By the early 1990s, the importance of educating staff and prisoners to reduce risky behaviour and stigma alike was widely accepted, and almost all European prison systems were providing information about HIV/AIDS via multiple media. The only known exceptions were two German states, both formerly in the German Democratic Republic (GDR), where no cases of HIV or AIDS had been identified among prisoners and the need for information on the subject was still denied.27 Elsewhere, though, innovative methods of providing information to prisoners were reported, including theatrical productions, posters designed by fellow inmates, and quizzes with prizes. Dedicated HIV/AIDS teams had been established in many locations; a special team of medical and disciplinary staff was set up at Saughton Prison in Scotland, for example, to provide education and counselling.28 Such efforts were not without problems of their own. One issue, mentioned only rarely in the 1990s, was that a small but significant number of prisoners across Europe did not speak the local language to a high standard and would not benefit from standardised education programmes.

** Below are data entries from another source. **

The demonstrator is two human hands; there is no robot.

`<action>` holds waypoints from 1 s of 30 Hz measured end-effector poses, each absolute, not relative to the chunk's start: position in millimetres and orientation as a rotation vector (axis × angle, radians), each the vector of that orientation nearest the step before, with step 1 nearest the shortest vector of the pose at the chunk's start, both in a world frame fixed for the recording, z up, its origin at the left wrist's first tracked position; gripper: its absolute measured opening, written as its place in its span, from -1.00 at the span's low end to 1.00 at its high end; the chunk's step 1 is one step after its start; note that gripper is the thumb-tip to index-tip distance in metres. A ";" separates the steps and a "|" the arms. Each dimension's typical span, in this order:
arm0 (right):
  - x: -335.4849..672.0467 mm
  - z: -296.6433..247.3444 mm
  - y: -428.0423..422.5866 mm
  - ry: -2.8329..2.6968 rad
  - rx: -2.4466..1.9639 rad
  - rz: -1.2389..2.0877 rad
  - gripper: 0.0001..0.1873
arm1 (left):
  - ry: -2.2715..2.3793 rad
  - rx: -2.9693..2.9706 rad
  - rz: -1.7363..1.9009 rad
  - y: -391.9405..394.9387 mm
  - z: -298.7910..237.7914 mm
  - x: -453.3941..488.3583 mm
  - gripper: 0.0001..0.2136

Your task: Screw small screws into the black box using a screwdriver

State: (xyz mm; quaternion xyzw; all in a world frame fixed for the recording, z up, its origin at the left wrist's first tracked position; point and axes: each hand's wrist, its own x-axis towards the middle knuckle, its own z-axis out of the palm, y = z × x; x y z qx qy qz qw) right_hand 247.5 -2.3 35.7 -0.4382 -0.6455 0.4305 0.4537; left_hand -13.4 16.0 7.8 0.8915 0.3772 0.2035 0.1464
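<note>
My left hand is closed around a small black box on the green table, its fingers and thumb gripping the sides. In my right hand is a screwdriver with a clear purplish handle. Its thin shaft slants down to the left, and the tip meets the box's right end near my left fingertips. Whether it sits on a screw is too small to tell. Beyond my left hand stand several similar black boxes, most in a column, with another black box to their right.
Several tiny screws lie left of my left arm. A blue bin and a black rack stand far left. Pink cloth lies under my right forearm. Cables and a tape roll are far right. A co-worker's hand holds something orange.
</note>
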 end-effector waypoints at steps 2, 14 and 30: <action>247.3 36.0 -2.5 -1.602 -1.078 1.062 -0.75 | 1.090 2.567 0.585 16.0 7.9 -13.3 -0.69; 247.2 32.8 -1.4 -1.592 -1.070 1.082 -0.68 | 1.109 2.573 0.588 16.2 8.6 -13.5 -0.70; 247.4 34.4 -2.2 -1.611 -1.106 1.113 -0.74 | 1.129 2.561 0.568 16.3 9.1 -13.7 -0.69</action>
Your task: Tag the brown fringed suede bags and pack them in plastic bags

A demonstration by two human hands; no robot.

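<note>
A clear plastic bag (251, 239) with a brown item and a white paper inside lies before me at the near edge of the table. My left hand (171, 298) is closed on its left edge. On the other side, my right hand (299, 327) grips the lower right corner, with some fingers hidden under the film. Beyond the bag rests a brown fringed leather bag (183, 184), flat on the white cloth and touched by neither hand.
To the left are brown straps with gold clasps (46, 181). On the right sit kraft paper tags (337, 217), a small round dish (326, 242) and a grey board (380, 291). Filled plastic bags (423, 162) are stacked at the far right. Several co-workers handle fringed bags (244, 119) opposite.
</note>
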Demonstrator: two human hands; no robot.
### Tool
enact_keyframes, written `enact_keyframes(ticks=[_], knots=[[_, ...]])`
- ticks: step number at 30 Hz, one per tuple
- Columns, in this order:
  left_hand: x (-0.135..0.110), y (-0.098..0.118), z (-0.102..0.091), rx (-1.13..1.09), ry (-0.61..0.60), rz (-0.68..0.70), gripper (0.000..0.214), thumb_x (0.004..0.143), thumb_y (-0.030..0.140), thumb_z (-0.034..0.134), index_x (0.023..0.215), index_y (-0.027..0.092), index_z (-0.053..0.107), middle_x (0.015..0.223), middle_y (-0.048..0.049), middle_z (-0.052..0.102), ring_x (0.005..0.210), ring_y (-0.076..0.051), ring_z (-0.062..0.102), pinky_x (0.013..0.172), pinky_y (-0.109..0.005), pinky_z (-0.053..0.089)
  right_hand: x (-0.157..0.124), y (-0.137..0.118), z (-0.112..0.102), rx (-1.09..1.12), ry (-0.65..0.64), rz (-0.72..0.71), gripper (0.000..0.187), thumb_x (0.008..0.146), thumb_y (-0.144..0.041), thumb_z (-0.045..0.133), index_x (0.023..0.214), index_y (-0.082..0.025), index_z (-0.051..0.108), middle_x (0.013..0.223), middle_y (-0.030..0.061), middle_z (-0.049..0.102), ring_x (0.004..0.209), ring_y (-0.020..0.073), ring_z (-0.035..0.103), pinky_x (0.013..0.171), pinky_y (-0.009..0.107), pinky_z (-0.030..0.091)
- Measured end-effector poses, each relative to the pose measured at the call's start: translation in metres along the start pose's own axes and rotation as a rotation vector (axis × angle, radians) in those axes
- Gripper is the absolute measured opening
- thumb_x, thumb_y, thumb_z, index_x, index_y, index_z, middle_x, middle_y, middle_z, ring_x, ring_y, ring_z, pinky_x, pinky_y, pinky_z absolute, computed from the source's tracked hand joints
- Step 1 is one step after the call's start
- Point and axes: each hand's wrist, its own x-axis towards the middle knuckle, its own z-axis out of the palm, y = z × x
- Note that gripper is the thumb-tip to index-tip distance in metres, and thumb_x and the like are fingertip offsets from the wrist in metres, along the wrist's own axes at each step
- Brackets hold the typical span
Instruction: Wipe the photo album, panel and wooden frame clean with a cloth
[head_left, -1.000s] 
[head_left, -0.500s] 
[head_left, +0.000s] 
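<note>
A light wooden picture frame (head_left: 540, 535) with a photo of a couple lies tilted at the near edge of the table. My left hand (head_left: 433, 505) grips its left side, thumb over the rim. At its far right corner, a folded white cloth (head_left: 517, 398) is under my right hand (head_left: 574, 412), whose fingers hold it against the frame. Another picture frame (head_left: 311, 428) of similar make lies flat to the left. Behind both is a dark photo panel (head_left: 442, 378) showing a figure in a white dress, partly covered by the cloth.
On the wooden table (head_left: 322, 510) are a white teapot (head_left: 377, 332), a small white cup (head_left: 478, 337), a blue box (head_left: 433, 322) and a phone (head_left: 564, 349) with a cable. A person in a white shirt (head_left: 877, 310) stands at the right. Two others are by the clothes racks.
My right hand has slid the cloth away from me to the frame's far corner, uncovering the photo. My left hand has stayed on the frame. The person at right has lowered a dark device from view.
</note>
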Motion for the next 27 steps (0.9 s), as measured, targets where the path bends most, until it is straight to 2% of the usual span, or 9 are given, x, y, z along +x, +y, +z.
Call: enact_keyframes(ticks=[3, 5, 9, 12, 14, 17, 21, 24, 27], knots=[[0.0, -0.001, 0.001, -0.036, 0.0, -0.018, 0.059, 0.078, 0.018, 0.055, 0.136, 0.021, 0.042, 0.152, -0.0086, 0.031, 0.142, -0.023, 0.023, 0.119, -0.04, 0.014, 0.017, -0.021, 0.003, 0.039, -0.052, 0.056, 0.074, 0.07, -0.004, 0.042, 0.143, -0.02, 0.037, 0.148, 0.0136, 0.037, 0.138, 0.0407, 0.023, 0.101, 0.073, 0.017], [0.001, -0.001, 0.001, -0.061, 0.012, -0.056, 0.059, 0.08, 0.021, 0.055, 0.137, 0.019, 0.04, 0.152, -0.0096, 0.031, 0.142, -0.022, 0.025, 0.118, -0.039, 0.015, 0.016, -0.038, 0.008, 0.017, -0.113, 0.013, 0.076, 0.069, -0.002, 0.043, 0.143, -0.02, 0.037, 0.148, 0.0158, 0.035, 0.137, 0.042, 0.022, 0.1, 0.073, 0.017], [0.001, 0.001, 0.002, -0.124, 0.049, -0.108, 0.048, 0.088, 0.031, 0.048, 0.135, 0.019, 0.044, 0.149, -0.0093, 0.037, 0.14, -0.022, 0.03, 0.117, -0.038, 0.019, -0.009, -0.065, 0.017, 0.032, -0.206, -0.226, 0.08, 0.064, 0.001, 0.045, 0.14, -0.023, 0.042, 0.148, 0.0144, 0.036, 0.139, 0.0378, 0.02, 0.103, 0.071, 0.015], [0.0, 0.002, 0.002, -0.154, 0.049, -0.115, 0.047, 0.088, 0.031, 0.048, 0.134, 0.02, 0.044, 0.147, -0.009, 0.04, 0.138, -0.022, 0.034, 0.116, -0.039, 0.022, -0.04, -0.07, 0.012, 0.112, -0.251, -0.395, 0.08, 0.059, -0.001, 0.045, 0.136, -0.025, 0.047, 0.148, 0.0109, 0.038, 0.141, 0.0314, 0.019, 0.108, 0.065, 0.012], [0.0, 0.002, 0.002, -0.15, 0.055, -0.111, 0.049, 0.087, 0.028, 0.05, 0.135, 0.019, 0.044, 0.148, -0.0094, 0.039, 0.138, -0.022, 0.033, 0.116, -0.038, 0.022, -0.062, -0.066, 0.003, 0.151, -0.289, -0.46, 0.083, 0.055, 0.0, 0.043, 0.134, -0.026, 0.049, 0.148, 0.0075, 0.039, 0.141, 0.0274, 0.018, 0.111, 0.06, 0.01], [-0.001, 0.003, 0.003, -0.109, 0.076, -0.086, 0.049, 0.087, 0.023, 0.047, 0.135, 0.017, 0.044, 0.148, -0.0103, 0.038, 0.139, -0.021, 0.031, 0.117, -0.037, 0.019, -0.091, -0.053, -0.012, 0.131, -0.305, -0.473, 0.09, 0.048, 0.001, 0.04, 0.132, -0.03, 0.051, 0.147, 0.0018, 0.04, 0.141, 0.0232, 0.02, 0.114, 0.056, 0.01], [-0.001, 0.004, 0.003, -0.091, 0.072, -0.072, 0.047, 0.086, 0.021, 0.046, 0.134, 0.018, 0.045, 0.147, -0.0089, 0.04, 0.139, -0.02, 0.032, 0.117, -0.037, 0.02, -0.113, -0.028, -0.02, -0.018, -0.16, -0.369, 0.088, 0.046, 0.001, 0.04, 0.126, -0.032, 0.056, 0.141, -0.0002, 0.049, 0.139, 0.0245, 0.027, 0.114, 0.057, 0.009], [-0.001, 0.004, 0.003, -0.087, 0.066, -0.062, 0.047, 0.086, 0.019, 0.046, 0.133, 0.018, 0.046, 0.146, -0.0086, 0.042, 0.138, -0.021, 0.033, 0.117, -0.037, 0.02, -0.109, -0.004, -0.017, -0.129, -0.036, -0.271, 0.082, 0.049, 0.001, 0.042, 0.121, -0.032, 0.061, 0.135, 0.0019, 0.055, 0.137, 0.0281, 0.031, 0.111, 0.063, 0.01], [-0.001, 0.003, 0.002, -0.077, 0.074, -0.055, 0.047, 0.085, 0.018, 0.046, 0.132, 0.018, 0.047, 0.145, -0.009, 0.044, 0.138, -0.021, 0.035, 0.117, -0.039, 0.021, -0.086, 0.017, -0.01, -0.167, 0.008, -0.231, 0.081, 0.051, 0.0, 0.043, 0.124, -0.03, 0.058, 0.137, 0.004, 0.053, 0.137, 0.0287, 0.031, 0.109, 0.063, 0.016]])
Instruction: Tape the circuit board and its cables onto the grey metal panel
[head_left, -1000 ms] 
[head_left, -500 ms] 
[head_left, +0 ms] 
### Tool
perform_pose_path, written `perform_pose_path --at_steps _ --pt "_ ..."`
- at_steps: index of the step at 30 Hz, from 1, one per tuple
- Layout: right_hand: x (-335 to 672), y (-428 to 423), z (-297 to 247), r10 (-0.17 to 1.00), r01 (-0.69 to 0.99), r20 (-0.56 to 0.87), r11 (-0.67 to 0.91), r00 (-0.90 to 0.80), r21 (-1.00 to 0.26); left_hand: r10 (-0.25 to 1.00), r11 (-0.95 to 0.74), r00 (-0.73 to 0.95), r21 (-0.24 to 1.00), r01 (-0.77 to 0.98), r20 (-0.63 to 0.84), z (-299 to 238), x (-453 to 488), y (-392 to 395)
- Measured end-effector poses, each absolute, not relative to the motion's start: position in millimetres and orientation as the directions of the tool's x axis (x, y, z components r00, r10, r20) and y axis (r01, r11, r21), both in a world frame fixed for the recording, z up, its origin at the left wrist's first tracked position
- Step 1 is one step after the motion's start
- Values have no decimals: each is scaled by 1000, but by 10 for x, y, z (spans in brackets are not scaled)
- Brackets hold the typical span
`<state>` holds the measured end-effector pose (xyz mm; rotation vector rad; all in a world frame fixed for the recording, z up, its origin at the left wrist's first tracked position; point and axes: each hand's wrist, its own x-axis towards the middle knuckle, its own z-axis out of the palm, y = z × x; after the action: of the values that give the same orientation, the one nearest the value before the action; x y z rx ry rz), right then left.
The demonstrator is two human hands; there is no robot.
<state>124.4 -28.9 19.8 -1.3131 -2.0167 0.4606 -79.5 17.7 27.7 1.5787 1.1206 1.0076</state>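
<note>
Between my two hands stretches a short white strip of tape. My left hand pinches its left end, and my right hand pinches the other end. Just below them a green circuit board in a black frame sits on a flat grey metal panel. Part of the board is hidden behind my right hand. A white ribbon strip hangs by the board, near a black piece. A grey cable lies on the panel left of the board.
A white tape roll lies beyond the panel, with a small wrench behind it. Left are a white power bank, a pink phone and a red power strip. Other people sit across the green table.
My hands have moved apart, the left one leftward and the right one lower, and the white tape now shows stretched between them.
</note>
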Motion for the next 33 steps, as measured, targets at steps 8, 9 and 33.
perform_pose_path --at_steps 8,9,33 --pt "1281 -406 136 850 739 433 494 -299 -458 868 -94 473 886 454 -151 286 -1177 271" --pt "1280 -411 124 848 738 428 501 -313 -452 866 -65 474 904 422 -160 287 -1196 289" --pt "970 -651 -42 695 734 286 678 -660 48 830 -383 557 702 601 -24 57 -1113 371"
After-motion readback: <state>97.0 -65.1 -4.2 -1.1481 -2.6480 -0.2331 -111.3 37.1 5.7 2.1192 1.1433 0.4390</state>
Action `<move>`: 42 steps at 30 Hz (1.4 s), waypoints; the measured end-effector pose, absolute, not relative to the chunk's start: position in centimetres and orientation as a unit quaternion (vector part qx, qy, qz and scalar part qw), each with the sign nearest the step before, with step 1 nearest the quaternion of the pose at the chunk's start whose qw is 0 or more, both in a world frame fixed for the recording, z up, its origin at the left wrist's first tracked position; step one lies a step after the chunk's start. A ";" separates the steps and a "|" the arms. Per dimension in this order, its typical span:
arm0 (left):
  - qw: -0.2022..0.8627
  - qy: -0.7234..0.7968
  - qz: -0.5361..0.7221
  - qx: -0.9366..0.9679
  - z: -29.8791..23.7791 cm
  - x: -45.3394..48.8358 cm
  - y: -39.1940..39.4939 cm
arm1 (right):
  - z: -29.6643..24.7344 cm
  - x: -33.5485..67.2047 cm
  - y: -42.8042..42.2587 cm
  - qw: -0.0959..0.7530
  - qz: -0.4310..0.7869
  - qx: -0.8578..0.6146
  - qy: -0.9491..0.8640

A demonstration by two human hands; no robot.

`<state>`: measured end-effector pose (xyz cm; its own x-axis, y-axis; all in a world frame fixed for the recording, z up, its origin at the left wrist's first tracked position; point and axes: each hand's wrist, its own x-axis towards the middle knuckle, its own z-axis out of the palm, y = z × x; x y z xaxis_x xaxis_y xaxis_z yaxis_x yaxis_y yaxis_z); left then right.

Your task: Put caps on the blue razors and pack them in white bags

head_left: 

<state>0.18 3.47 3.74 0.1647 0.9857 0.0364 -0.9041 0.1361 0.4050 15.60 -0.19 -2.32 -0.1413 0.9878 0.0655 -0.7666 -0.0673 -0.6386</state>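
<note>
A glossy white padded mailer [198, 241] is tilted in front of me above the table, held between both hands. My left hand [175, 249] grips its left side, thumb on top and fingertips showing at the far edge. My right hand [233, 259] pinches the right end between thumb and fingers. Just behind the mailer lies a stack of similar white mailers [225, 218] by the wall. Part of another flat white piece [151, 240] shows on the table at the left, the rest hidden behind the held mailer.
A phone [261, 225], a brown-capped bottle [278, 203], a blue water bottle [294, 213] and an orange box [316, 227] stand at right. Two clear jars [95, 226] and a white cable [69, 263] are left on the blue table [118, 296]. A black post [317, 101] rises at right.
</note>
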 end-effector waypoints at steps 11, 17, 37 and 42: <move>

Others, it was suggested, might need interventions tailored to particular cultural backgrounds and beliefs, as well as languages. In 1993 in Amsterdam, an external welfare organisation delivered information to groups of Turkish and Moroccan prisoners in their first language and without prison staff present, which reportedly allowed for more open discussion and better results than the usual education sessions, but this remained a rarity.29 Similarly, information and services tailored to the needs of women and young people in prison were flagged in the 1990s as having received very little attention, but remained slow to develop.30 Despite these criticisms, education was one area, at least, where widespread efforts were in evidence and good intentions (if not always good delivery) were generally praised.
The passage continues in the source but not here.